We Will Tell Our Children

The first word was WE. Sam noticed it when she scrubbed her chin with cleanser. She’d overslept, the first time she’d slept late—or almost at all—in months. The two letters were tucked into the space between her jawbone and her ear. The chemicals inflamed the letters, reddening the skin where it was raised, as though the word WE had been branded into her neck.

What the fuck?

“Aunt Sam!” It was Nasir, shouting in his whistle-high voice from the kitchen. “Can I have more cereal?”

“Hang on a sec.” Sam tilted her head to the right, tugging at her ear and her cheek to see the letters better. Ink? Sharpie? The letters were written in black and her skin was throbbing as though she’d gotten a tattoo in her sleep. They looked handwritten, tilted and curved as from a woman’s hand. She rubbed the letters with her finger, but they didn’t come off.

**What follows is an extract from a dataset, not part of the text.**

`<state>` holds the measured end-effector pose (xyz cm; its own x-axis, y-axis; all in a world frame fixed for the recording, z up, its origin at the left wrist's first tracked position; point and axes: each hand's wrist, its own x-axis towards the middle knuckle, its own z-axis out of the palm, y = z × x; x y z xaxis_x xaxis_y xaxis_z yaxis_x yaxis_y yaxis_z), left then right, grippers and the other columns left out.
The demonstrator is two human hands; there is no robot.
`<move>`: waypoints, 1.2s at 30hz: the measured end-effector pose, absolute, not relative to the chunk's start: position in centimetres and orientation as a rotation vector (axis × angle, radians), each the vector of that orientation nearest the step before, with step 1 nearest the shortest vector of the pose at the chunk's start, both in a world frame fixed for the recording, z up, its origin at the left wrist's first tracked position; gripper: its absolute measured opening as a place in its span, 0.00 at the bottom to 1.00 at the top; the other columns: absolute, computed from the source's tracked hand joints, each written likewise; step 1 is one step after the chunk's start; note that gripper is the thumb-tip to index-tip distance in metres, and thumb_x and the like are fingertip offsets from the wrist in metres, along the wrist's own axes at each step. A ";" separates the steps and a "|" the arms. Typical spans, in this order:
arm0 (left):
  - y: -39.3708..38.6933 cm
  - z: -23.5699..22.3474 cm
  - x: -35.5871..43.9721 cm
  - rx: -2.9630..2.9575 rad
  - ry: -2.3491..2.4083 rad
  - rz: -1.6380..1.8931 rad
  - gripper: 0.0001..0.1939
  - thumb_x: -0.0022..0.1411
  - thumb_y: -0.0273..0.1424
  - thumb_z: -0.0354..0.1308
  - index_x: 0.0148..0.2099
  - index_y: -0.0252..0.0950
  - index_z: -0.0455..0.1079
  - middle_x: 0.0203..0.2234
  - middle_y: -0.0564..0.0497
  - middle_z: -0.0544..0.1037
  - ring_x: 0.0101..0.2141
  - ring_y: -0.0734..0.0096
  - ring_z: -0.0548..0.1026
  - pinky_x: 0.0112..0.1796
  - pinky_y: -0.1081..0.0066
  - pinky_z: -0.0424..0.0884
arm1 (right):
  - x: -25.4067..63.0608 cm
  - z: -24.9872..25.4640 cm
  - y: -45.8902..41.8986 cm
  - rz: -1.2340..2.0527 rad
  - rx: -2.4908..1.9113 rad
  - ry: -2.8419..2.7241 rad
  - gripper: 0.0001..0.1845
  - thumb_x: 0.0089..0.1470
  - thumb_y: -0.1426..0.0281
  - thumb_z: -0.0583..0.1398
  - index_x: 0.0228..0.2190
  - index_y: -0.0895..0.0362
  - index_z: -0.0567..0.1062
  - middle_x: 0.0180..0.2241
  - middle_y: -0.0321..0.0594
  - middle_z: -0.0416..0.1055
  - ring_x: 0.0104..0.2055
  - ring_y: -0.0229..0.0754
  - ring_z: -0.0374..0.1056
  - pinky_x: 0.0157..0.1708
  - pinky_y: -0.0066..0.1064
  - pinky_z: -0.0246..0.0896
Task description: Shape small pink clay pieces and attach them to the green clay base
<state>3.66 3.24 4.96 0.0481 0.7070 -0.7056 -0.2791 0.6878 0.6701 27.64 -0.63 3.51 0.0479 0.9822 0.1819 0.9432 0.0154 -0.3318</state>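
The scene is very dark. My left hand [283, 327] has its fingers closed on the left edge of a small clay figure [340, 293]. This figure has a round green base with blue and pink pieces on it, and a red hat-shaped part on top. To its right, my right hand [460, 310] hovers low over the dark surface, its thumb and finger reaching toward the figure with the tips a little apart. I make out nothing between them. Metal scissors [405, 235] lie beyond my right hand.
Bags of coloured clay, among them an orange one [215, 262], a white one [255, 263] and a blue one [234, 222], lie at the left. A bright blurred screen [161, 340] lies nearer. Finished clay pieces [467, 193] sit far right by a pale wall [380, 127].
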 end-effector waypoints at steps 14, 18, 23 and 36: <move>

She scratched at them. Skin sloughed off into the sink. Still the letters remained. Pinpricks of blood emerged from her shorn capillaries.

“Aunt Sam, I’m hungry!”

“Hold your horses!” Sam tugged open the medicine cabinet and hunted for her concealer behind the neat rows of spare toothbrushes and floss.

When she came out, Nasir was on the counter, straining to open the cabinet. She lifted him up and set him on the floor. “I told you I’d be out in a minute,” she said.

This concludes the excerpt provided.